**EXERCISE PROMPT**
Skip the pictures, and retype the data below in full, exactly.
********************
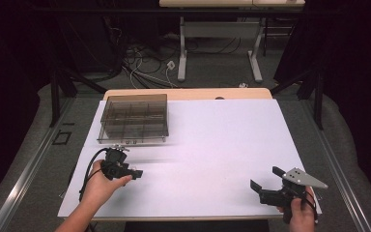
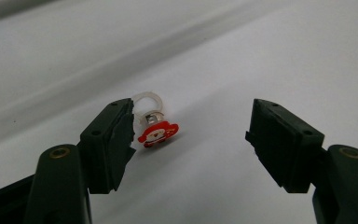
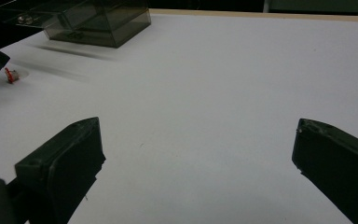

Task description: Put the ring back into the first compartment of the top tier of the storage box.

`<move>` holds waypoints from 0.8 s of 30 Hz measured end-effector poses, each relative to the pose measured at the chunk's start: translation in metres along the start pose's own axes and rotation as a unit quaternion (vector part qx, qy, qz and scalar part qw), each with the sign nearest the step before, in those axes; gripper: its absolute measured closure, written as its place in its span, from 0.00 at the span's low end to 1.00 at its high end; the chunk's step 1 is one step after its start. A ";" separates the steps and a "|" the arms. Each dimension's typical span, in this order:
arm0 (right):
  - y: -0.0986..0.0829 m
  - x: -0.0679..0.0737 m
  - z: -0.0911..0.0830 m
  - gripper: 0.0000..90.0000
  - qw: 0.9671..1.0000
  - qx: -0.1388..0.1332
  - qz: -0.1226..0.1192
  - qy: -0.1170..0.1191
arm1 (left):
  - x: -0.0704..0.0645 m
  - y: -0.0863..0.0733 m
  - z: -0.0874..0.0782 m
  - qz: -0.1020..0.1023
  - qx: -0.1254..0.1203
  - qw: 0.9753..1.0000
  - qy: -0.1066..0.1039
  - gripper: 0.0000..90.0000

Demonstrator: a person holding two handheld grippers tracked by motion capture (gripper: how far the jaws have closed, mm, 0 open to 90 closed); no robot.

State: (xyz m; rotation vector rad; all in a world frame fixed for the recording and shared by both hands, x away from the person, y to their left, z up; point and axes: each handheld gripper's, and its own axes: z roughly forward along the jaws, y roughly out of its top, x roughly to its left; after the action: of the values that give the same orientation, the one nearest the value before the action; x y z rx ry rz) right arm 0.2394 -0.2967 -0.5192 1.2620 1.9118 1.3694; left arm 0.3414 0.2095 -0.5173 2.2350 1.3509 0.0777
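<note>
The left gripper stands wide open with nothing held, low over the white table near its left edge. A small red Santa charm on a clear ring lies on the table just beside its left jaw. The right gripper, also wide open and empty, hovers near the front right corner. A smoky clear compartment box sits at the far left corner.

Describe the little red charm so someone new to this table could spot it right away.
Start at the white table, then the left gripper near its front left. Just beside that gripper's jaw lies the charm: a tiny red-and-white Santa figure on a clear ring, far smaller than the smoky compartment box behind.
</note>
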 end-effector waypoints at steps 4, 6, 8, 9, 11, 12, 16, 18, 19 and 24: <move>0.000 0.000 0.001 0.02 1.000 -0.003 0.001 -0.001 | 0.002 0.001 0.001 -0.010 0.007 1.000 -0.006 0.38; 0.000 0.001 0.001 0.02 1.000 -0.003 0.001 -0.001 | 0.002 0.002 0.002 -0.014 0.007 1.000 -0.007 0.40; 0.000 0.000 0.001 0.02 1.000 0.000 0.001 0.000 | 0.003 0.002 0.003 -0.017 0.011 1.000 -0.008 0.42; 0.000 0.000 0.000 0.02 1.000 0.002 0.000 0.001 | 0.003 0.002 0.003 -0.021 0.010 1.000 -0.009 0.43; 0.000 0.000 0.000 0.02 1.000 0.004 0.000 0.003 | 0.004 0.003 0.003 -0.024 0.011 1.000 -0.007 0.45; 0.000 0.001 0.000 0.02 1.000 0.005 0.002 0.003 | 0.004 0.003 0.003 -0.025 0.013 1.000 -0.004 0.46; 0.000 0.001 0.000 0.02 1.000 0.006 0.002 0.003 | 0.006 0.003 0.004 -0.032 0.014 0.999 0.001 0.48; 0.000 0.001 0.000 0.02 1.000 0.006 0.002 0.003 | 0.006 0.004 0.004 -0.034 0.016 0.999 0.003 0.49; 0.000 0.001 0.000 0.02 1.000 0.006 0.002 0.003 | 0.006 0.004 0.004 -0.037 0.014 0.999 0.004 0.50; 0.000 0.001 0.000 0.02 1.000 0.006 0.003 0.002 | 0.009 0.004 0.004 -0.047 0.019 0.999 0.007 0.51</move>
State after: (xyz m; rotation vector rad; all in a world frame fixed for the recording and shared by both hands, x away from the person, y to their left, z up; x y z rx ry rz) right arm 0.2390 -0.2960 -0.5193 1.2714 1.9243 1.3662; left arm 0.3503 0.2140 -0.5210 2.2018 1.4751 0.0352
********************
**RESPONSE FOR THIS EXERCISE**
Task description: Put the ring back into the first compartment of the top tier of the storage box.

`<move>` holds waypoints from 0.8 s of 30 Hz measured end-effector poses, each relative to the pose measured at the chunk's start: translation in metres along the start pose's own axes and rotation as a unit quaternion (vector part qx, qy, qz and scalar part qw), each with the sign nearest the step before, in those axes; gripper: its absolute measured closure, written as its place in its span, from 0.00 at the span's low end to 1.00 at its high end; the chunk's step 1 is one step after its start. A ";" separates the steps and a "|" the arms. Each dimension's typical span, in this order:
arm0 (right):
  - y: -0.0986..0.0829 m
  - x: -0.0679..0.0737 m
  - z: -0.0911..0.0830 m
  - gripper: 0.0000..90.0000
  - qw: 0.9671..1.0000
  - qx: -0.1388..0.1332
  - qz: -0.1226..0.1192
  - qy: -0.1170..0.1191
arm1 (left):
  - x: -0.0704..0.0645 m
  - y: -0.0863..0.0733 m
  - z: -0.0874..0.0782 m
  - qz: -0.1020..0.1023
  - qx: -0.1254..0.1203
  - qw: 0.9753..1.0000
  - qy: -0.1066..0.1039
  - gripper: 0.0000..90.0000

Demonstrator: a person holding two handheld grippers tracked by motion capture (gripper: how far the jaws have closed, mm, 0 open to 90 closed); no robot.

State: (xyz m; rotation vector rad; all in a world frame fixed for the recording and shared by both hands, x away from the person, y to their left, z up; point and axes: each handheld gripper's, and its own axes: z roughly forward along the jaws, y roughly out of its top, x roughly to its left; after the action: of the values that give the same orientation, the one nearest the value before the action; x y z rx ry rz) right arm 0.2394 -0.2967 -0.5192 1.2620 1.9118 1.3694; left arm 0.3414 0.2095 -0.5173 2.2350 1.3509 0.0777
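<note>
The left gripper stands wide open with nothing held, low over the white table near its left edge. A small red Santa charm on a clear ring lies on the table just beside its left jaw. The right gripper, also wide open and empty, hovers near the front right corner. A smoky clear compartment box sits at the far left corner.

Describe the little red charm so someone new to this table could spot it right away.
Start at the white table, then the left gripper near its front left. Just beside that gripper's jaw lies the charm: a tiny red-and-white Santa figure on a clear ring, far smaller than the smoky compartment box behind.
</note>
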 end-effector waypoints at steps 4, 6, 8, 9, 11, 12, 16, 18, 19 and 24: <move>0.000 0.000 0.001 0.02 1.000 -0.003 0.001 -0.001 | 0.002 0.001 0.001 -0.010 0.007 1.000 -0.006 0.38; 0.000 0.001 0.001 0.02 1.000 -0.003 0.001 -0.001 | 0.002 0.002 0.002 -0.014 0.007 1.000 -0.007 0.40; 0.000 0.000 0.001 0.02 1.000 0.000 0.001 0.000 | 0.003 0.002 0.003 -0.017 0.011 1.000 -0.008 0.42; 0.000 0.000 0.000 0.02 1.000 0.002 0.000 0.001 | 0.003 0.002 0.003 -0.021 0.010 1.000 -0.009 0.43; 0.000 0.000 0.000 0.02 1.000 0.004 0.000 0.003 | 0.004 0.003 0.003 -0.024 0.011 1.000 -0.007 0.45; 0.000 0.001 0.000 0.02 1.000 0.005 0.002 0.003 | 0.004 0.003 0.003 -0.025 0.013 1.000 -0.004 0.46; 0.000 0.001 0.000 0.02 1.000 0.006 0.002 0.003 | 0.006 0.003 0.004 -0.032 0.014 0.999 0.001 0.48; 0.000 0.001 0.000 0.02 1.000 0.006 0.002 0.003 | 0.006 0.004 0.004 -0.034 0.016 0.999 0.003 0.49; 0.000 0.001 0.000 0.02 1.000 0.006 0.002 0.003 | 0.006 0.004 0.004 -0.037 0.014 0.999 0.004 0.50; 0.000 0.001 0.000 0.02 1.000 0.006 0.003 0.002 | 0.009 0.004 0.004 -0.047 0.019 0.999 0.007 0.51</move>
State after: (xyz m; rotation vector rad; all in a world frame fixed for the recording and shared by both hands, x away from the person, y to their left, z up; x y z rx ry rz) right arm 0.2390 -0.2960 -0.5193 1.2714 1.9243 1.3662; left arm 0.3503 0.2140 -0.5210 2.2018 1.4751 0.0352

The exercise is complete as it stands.